Geschichten mit einem Happy End sind wahrlich schön. Aber das Leben ist vielschichtiger. Natürlich mache ich mir immer noch Sorgen. Mittlerweile kann ich mich dabei aber gut beobachten und lerne, genau dann loszulassen. Im Akzeptieren des Augenblicks, habe ich Ruhe gefunden. Was gewesen ist, hat mit heute nichts zutun. Ich weiß auch nicht, was morgen kommen wird. Diese Gedankenkonstrukte sind es, die meine Angst nähren. Wirkliches Glück erfahre ich gerade und immer wieder nur jetzt. Meine Wahrnehmung hat sich innerhalb der letzten Schwangerschaftsmonate verändert. Ich muss mit allem umgehen, was kommt  - meine Gedanken und Ängste werden mich davor nicht schützen. Aber sie nehmen mir das momentane Glück.

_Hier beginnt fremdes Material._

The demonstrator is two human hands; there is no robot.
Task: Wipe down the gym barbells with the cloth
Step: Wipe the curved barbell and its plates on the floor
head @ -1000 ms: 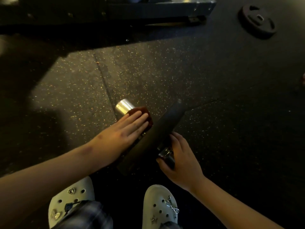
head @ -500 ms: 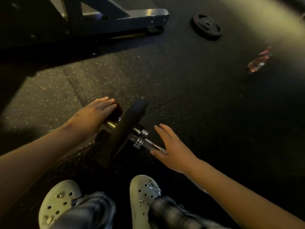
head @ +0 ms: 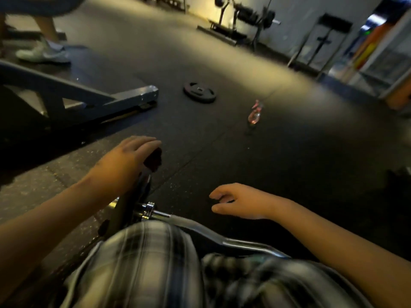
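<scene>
**Left hand on the cloth at the bar's end, right hand free**

The left hand [head: 127, 162] lies over a dark red cloth [head: 154, 160], its fingers bent down around it, and holds it against the far end of the barbell [head: 200, 233]. Part of the cloth pokes out below the fingertips. The right hand [head: 241, 202] hovers above the floor [head: 222, 165], apart from the bar, released, with its fingers loosely curled and nothing in them.

The barbell is a chrome bar with a wavy shaft. It lies low across the bottom of the view, just in front of the person's knees in plaid trousers [head: 144, 263]. A black weight plate [head: 123, 211] sits on the bar near the left hand, seen almost edge-on, with a shiny collar [head: 149, 210] just beside it on the shaft side.

Farther out on the dark rubber floor, a loose plate [head: 199, 91] lies flat. To the right of it stands a small pink spray bottle [head: 255, 113], well apart from both hands. A grey metal frame [head: 93, 101] reaches in from the left, and behind it another person's pale shoe [head: 44, 54] stands on the floor. A rack with weights [head: 246, 15] stands by the far wall. The picture is blurred, so finer detail cannot be told.
</scene>
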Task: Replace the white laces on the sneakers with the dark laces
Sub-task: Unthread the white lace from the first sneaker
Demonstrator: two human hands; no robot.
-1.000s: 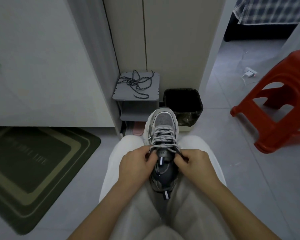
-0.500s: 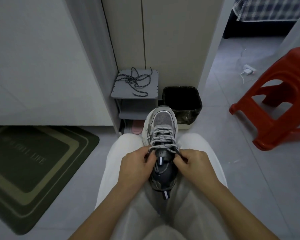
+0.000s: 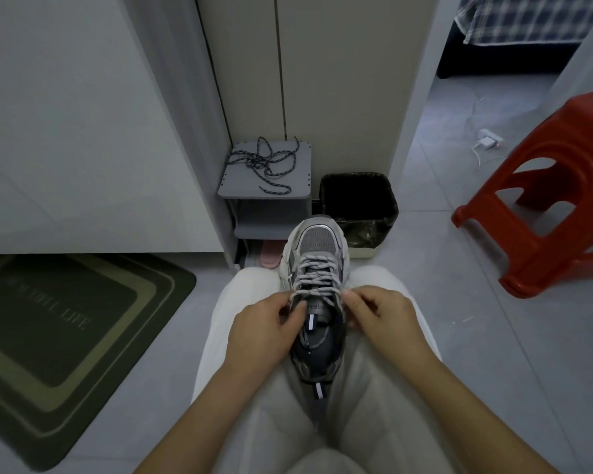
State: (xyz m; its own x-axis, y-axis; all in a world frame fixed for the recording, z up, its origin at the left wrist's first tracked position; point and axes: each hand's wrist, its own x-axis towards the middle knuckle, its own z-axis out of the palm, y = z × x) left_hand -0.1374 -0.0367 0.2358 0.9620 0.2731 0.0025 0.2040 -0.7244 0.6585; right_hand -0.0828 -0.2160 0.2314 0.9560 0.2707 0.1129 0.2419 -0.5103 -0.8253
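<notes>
A grey and white sneaker (image 3: 315,244) lies between my knees, toe pointing away, laced with white laces (image 3: 314,275). My left hand (image 3: 264,323) pinches the lace at the top left eyelets, next to the tongue. My right hand (image 3: 377,313) pinches the lace at the top right eyelets. Dark speckled laces (image 3: 261,162) lie in a loose tangle on top of a small grey shelf (image 3: 298,186) against the wall ahead.
A black-lined waste bin (image 3: 356,196) stands right of the shelf, just beyond the sneaker's toe. A red plastic stool (image 3: 545,200) is at the right. A green doormat (image 3: 65,336) lies on the floor at the left. Pink slippers (image 3: 271,256) sit under the shelf.
Both hands have shifted slightly up the sneaker toward the top lace crossing; the right hand's fingertips now pinch the lace at the eyelet. The sneaker has stayed in place.
</notes>
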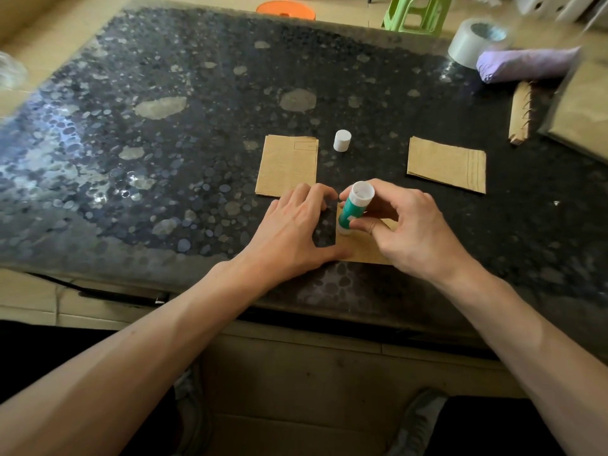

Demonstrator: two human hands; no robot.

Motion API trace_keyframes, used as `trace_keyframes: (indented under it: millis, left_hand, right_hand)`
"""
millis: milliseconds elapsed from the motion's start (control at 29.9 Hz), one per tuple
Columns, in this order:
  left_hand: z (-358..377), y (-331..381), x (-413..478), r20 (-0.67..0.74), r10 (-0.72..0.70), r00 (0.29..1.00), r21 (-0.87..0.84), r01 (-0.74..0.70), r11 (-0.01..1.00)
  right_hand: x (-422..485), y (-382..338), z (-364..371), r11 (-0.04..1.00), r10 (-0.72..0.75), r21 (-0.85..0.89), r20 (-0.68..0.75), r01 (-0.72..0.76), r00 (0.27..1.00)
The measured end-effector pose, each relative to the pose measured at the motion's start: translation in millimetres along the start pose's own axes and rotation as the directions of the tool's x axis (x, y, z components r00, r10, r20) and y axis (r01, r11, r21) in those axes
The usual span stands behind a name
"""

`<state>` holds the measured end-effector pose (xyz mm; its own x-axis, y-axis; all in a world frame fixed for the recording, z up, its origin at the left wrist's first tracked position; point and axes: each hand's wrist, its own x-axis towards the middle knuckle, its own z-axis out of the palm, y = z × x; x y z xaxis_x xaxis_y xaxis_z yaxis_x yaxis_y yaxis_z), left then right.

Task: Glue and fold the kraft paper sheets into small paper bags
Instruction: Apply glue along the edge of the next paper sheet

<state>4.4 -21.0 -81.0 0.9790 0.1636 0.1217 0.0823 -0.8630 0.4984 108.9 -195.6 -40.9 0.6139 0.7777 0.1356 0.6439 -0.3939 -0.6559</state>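
Observation:
A small kraft paper piece (pixel 360 246) lies near the table's front edge, mostly covered by my hands. My right hand (pixel 404 232) grips a green and white glue stick (pixel 353 207), its tip down on the paper's left part. My left hand (pixel 292 228) rests on the table beside the paper, the thumb pressing on its lower left corner. The glue stick's white cap (pixel 342 140) stands upright further back. A folded kraft stack (pixel 288 166) lies behind my left hand. Another kraft stack (pixel 447 164) lies to the right.
On the dark speckled table (pixel 164 143), a tape roll (pixel 473 42), a purple bundle (pixel 526 64) and a spiral-bound kraft pad (pixel 521 115) sit at the back right. More kraft paper (pixel 585 116) lies at the right edge. A green stool (pixel 416 11) stands behind.

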Motion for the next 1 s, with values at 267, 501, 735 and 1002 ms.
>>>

Am Montag waren mein Mann und ich beim zweiten großen Screening, bei dem das Kind auf Herz und Nieren überprüft und vermessen wird. Unser Kind ist gesund und kräftig - es wächst quasi über sich hinaus und als wir dann das Gesichtchen auf dem 3d-Bild sehen durften, war die Welt einfach nur noch in Ordnung. Wir lieben unsere kleine Seele - komme was wolle. Nun freuen wir uns schon sehr darauf, in den folgenden Wochen zu renovieren und ein kleines Babyzimmer einzurichten. Die Zeit wird zeigen, wie es weitergeht und wir werden es annehmen und die inneren Widerstände und Ängste loslassen.

Nicht widerstreben, nicht urteilen und nicht anhaften sind die drei Aspekte wahrer Freiheit und eines erleuchteten Lebens (E. Tolle; Eine neue Erde).